Aquel río con el tiempo fue desecado pero sigue existiendo en el subsuelo y eso provoca que se siga inundando periódicamente por lo que hay que drenar el agua cada cierto tiempo. Hemos conocido lo que se llama un río fósil.

Otros vestigios de la Sevilla romana

Historia de Sevilla 1. La Sevilla romana
Fustes romanos alrededor de la Catedral

Para construir la Giralda que fue el antiguo minarete de la mezquita mayor en el siglo XII se utilizaron lápidas romanas , están hechas en mármol y todavía se pueden ver perfectamente contrastando con el resto de la torre, construida en ladrillo.

También los fustes de columnas que se encuentran alrededor de la catedral son de origen romano. Hay algunos en mármol y otros en granito, unidos todos ellos por cadenas conforman el perímetro de la catedral.

Otras columnas más pequeñas pero también de origen romano las podemos ver en algunas esquinas de casas del centro histórico, reciben el nombre de guardacantones y se utilizaban para proteger las esquinas de las casas y que no las dañaran los carros de caballos al pasar.

Por último más columnas romanas las podemos ver en los soportales de las tiendecitas de la Plaza del Pan, una de las plazas más antiguas de Sevilla.

Anfiteatro, teatro y necrópolis en la Sevilla romana

Las excavaciones arqueológicas han revelado restos romanos debajo de la Iglesia de San Nicolás, donde concretamente había un teatro.  En todas las ciudades romanas era necesario tener diversiones así que además del teatro estaba el anfiteatro, éste último se encontraría debajo del convento de Capuchinos  y estaba las afueras de la ciudad debido a su gran tamaño. Según la tradición en este anfiteatro pudieron ser martirizadas las santas patronas de Sevilla Santa Justa y Santa Rufina en el siglo IV de nuestra era.

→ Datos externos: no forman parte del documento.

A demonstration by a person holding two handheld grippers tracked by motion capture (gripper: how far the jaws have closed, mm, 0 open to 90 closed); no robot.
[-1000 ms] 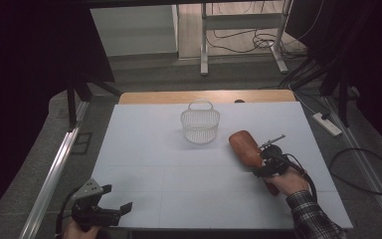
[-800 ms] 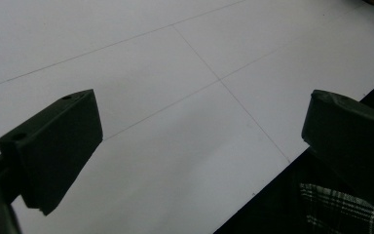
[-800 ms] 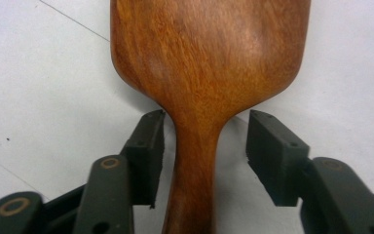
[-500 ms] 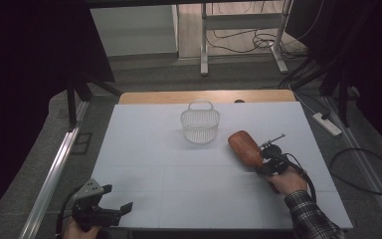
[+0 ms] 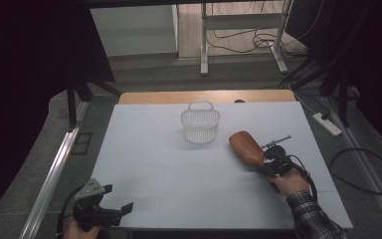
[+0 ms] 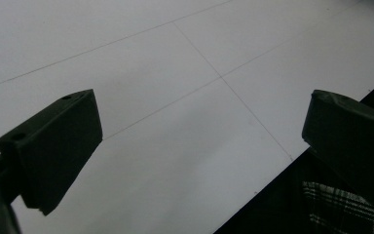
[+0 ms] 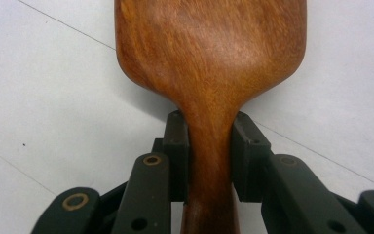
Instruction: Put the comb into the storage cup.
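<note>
Paddle [image 5: 246,148], a brown wooden one with a broad rounded head and a narrow handle, lies over the right half of the table [image 5: 144,149], nearer the right edge than the left, its head pointing toward the far left. The right gripper [image 5: 271,164] holds it: in the right gripper view both black jaws press against opposite sides of the handle just below the head [image 7: 209,63]. Whether the head touches the table surface cannot be told. The right hand [image 5: 291,181], in a plaid sleeve [image 5: 313,219], comes in from the near right. A white wire basket [image 5: 200,123] with a small handle stands upright near the far edge, about mid-width, close to the paddle head but apart from it. The left gripper [image 5: 122,209] sits at the near left corner, over the near edge; in the left gripper view its jaws stand wide apart with nothing between them, above bare white table [image 6: 175,97].
</note>
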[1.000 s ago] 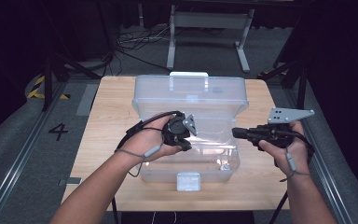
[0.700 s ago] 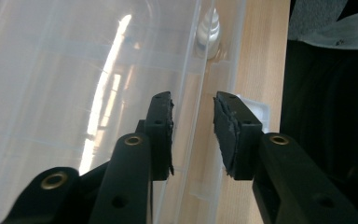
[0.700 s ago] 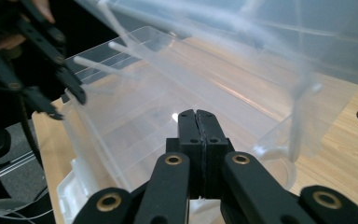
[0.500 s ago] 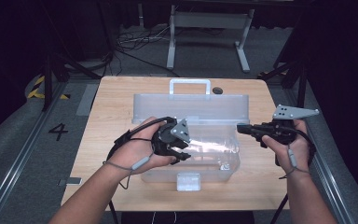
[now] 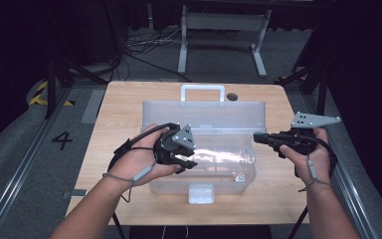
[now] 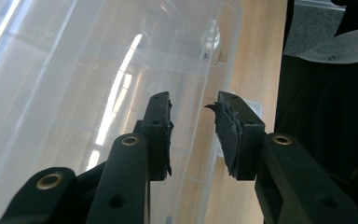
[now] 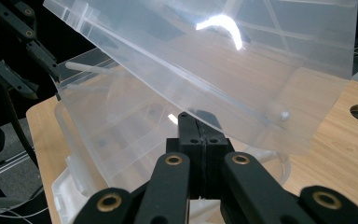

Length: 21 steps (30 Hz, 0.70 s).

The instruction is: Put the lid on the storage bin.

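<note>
Left tool (image 5: pixel 186 162) hovers over the open mouth of the clear plastic box (image 5: pixel 229 172), its jaws spread apart with nothing between them; in the left gripper view they frame the box's near wall (image 6: pixel 205 154) from above, not touching it as far as can be told. The right tool (image 5: pixel 258 138) points in from the right at the box's right end, level with the lower edge of the lid; in the right gripper view its jaws are pressed flat together, and whether a thin edge of plastic sits pinched between them cannot be made out.

That box stands in the middle of the wooden desk (image 5: pixel 119 104). Its clear lid (image 5: pixel 204 117) is raised and stands up along the far side, tilted, with a white handle (image 5: pixel 202 92) at its top edge. A white latch (image 5: pixel 201 193) sits at the middle of the box's near wall. Just behind the lid, a small dark round hole (image 5: pixel 232 96) shows in the desk top.
</note>
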Each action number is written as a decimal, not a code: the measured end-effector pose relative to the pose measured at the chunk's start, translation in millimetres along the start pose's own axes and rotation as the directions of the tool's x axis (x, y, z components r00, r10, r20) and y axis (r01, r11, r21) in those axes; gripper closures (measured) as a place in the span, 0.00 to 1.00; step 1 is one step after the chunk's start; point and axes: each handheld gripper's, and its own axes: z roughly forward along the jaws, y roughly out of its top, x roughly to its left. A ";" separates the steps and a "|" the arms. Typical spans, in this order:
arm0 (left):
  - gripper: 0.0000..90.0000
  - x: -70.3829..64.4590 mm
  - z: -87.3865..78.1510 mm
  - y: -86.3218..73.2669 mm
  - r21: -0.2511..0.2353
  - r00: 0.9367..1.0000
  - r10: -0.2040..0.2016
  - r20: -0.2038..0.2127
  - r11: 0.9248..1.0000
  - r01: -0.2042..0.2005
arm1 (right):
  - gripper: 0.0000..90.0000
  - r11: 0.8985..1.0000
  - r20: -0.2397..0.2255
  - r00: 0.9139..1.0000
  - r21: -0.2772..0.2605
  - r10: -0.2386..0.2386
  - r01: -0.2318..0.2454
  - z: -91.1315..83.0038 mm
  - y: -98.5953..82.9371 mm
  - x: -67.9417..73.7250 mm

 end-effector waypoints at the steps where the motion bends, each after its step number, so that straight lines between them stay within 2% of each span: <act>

También en esa zona, debajo de unas edificaciones modernas, en la sevillana carretera de Carmona, se ha encontrado una necrópolis qué constaría originalmente hasta 90 tumbas.



Como veis bajo la Sevilla actual se extiende una fascinante Sevilla romana de hace dos mil años. Es la vieja Híspalis que aún duerme bajo nuestros pies a unos 5 metros de profundidad.